> Task instructions
State the number of lines in the material below that hold "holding", and add nothing to it.

> Extracted material
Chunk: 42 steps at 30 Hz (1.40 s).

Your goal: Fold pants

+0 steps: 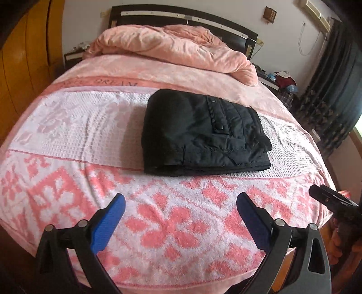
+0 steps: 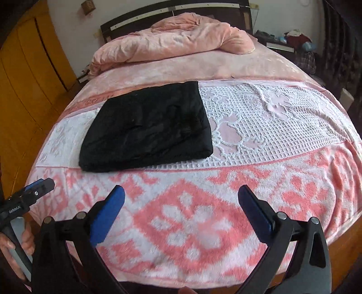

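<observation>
Black padded pants (image 1: 203, 133) lie folded into a compact rectangle on the pink and white blanket (image 1: 67, 140), a snap pocket on top. In the right wrist view the same pants (image 2: 147, 129) sit left of centre. My left gripper (image 1: 181, 201) hovers over the near part of the bed, well short of the pants, blue pads wide apart and nothing between them. My right gripper (image 2: 181, 192) is likewise open and empty, back from the pants. Each gripper shows at the edge of the other's view, held by a hand (image 2: 13, 246).
A rumpled pink duvet (image 1: 172, 47) is piled at the head of the bed by the dark headboard (image 1: 181, 18). Wooden wardrobe doors (image 1: 25, 67) stand on the left. A cluttered nightstand (image 1: 278, 79) and dark curtains (image 1: 334, 86) are on the right.
</observation>
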### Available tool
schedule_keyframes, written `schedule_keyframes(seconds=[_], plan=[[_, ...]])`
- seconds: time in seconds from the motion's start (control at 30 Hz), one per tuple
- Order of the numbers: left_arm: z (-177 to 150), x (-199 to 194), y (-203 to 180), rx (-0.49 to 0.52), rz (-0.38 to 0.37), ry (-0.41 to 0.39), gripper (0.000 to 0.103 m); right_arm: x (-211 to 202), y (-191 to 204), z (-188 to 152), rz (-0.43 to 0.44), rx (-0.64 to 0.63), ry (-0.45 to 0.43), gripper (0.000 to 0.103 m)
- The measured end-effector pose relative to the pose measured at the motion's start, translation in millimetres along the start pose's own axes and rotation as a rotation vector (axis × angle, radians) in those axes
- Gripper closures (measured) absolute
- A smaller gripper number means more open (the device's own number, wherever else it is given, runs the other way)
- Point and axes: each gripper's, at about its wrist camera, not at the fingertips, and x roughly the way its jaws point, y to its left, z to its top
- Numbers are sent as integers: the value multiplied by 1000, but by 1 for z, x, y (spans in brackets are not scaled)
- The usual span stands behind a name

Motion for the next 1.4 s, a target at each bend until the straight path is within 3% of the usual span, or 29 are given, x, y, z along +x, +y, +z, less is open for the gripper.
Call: schedule_keyframes(seconds=[0.67,1.4], plan=[[-18,-42,-8,26,22,-31,4,-72,28,-16,-6,-50,-65,3],[-13,-53,-24,61,32,-54,4,-74,33,-15,-8,-39,-59,3]])
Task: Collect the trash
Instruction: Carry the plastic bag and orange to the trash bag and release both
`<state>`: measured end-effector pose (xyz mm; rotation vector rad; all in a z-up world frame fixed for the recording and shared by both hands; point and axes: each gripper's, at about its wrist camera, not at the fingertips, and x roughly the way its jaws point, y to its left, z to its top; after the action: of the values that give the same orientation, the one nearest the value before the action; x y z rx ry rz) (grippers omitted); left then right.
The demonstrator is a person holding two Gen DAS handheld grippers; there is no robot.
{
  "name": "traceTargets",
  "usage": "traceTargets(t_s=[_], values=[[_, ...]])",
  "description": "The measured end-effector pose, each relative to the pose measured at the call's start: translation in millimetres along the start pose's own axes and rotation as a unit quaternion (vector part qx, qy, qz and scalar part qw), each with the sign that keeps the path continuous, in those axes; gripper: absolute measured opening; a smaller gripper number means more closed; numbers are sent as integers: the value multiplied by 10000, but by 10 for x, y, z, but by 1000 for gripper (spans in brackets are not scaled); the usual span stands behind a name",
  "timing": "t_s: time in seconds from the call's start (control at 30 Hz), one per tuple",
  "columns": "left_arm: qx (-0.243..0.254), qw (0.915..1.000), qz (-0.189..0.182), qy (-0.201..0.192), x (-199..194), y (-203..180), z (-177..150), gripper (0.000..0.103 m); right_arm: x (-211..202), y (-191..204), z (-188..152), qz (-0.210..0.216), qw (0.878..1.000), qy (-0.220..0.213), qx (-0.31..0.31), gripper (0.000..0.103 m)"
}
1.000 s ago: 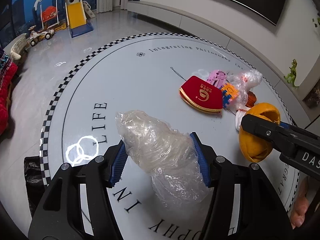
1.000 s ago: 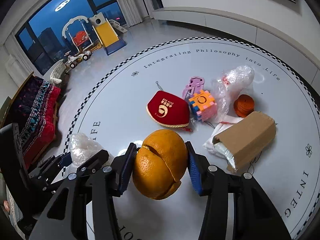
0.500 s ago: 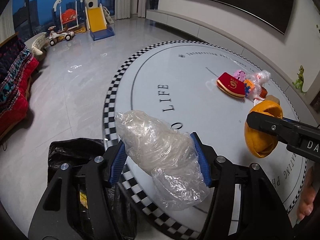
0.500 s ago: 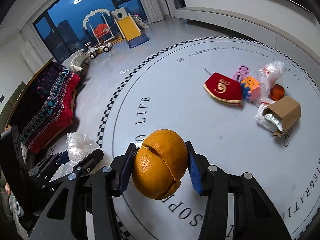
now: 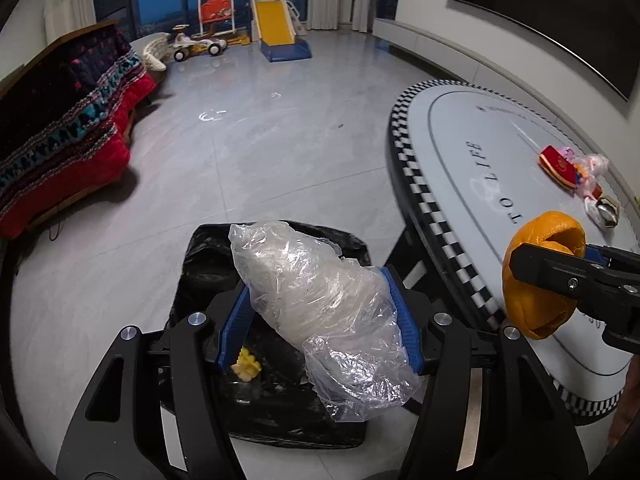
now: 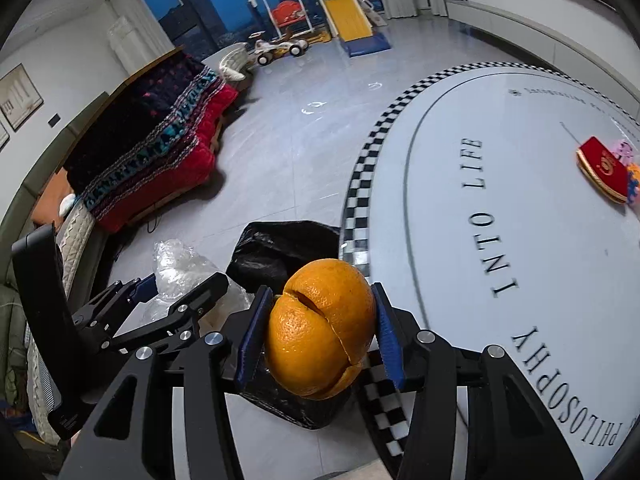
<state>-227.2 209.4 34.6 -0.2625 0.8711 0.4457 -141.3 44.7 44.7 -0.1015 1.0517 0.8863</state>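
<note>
My left gripper (image 5: 318, 322) is shut on a crumpled clear plastic bag (image 5: 316, 300) and holds it above the open black trash bag (image 5: 208, 264) on the floor. A small yellow scrap (image 5: 247, 368) lies inside the trash bag. My right gripper (image 6: 316, 340) is shut on an orange peel (image 6: 320, 328), over the table's checkered edge and next to the trash bag (image 6: 280, 246). The peel also shows at the right of the left wrist view (image 5: 540, 276). The plastic bag also shows in the right wrist view (image 6: 180, 264).
The round white table (image 5: 480, 152) with a checkered rim carries a red pouch (image 5: 556, 164), toys, a plastic bag and a cardboard box (image 5: 608, 210) at its far side. A sofa with a red and dark blanket (image 5: 60, 128) stands at the left. Children's toys stand by the window.
Both grippers have swung left off the table with their loads. The left one now hangs over the black trash bag, the right one at the table's edge.
</note>
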Motion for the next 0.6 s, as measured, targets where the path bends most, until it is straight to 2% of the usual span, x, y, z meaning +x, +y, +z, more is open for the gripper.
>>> traceTargets(t_s=[0.17,0.23,0.27,0.3,0.33,0.43,0.6], values=[[-462,9980,345,246,162,491,-209,61,313,322,-31,200,9992,270,-225,52],[-539,9969,405,407,242,625,-271,67,474,427,-7,313,9982,441,-266,56],[-571,9960,475,495,283,675,-286,79,533,463,6,381,9975,539,-244,59],[-643,9948,568,546,313,723,-295,98,593,490,19,412,9972,587,-188,69],[-702,9941,624,550,322,767,-308,97,620,511,29,400,9975,564,-123,74],[-820,9924,719,576,341,846,-307,97,622,526,52,421,9979,493,-82,75],[-877,9922,670,587,352,859,-314,97,515,460,46,355,9987,353,-105,75]])
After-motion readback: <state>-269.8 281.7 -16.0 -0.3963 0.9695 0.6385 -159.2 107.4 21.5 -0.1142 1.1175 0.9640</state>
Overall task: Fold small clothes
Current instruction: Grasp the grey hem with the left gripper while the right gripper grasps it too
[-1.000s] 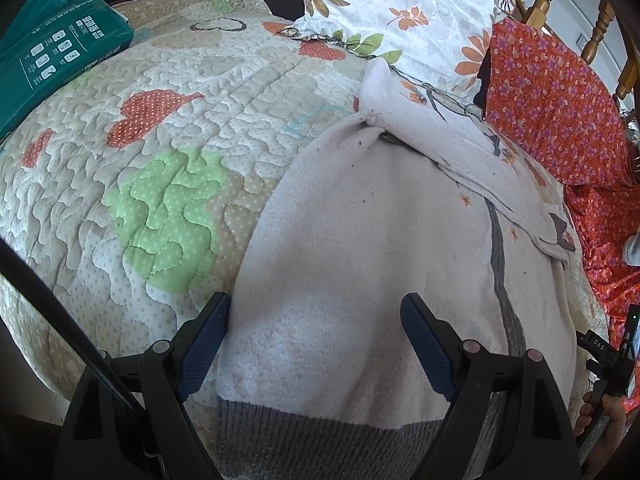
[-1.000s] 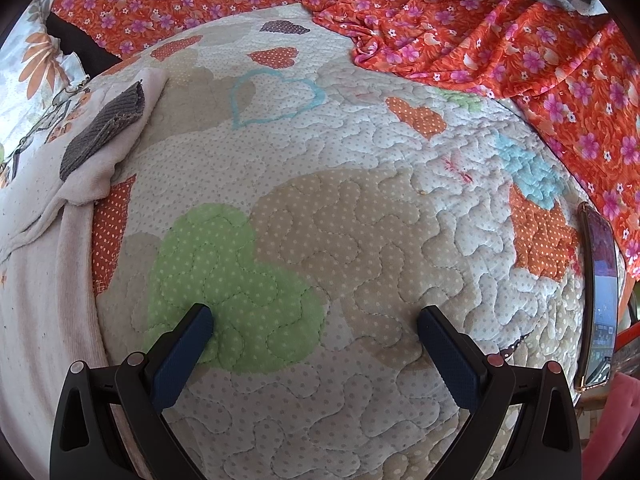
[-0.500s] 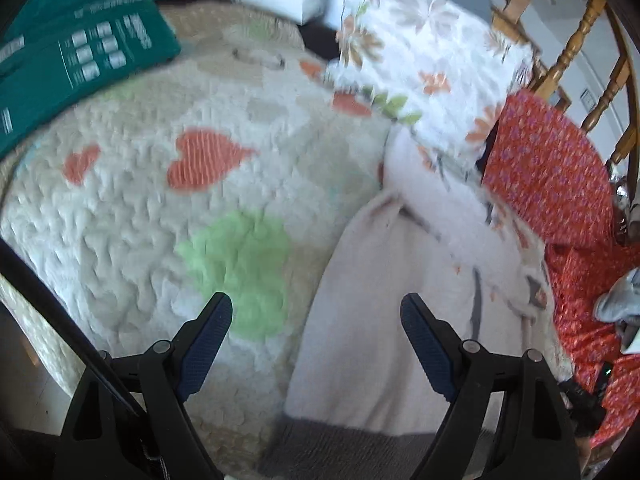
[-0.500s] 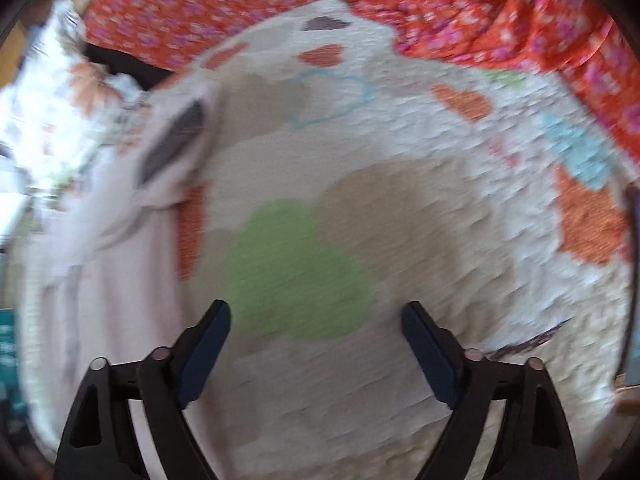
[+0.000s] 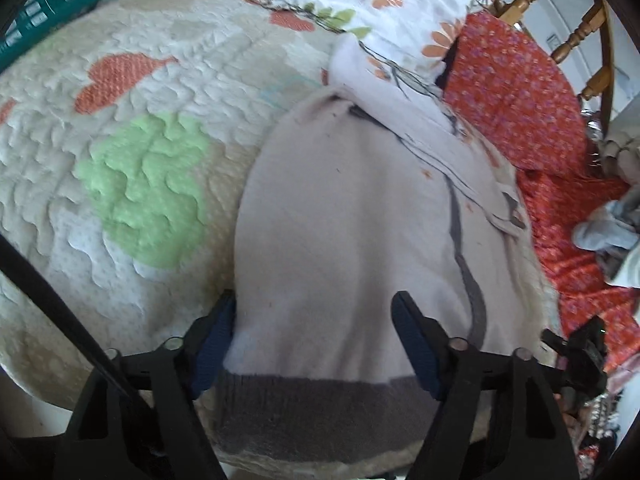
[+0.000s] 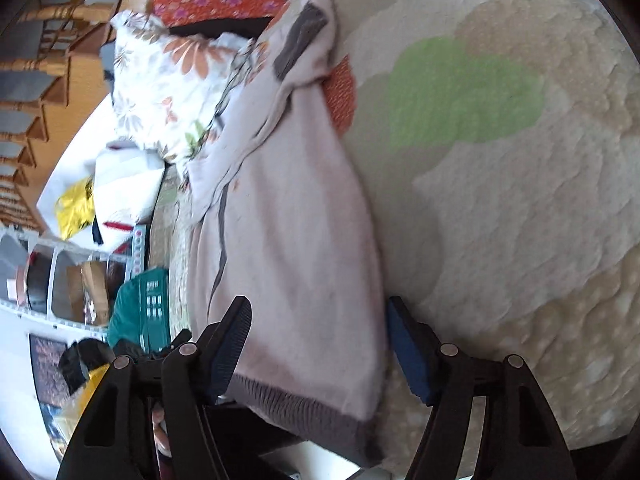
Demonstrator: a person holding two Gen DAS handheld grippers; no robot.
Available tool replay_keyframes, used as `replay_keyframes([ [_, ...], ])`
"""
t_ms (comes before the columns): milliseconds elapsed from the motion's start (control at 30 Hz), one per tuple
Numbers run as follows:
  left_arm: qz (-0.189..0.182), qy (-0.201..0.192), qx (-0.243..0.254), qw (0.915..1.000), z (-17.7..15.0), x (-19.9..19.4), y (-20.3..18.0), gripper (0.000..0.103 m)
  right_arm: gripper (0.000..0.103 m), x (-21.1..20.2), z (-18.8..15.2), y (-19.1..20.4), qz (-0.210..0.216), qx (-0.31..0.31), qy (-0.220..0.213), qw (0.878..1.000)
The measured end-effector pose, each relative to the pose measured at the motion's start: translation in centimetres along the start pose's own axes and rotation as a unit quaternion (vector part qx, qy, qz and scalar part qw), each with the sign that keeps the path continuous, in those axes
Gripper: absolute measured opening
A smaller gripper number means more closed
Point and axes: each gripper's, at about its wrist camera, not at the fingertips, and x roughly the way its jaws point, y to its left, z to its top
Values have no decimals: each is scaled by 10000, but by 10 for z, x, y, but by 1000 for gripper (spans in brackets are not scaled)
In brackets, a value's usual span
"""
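Small pale knit sweater (image 5: 352, 240) lying flat on the quilted bed (image 5: 132, 168), grey ribbed hem (image 5: 320, 412) nearest. Left tool (image 5: 314, 344) and right tool (image 6: 316, 352) both spread, straddling opposite hem corners. Soft, light, floppy; best pinched at hem corners.

No legible text in either view. Green package (image 5: 48, 4) at the far corner of the bed carries white printed blocks and lines, too blurred to read; same package (image 6: 148, 308) in the right wrist view, markings equally unreadable.
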Motion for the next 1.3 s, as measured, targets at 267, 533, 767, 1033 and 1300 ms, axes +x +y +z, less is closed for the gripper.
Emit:
replay_keyframes([
  [267, -537, 232, -419, 9974, -15, -5, 16, 60, 74, 6, -27, 5, 218, -79, 158, 9996],
  [533, -313, 239, -337, 9987, -34, -6, 9, 61, 68, 13, -60, 15, 85, -360, 261, 9990],
  [767, -183, 423, -73, 9989, -54, 2, -2, 74, 58, 9, -70, 13, -126, -328, 53, 9994],
  [1033, 461, 495, 449, 9967, -56, 6, -19, 23, 55, 9, -82, 27, -679, -621, -340, 9952],
  [1300, -105, 320, 94, 9994, -51, -30, -17, 8, 9, -9, -59, 20, -441, -336, -83, 9984],
])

> Answer
2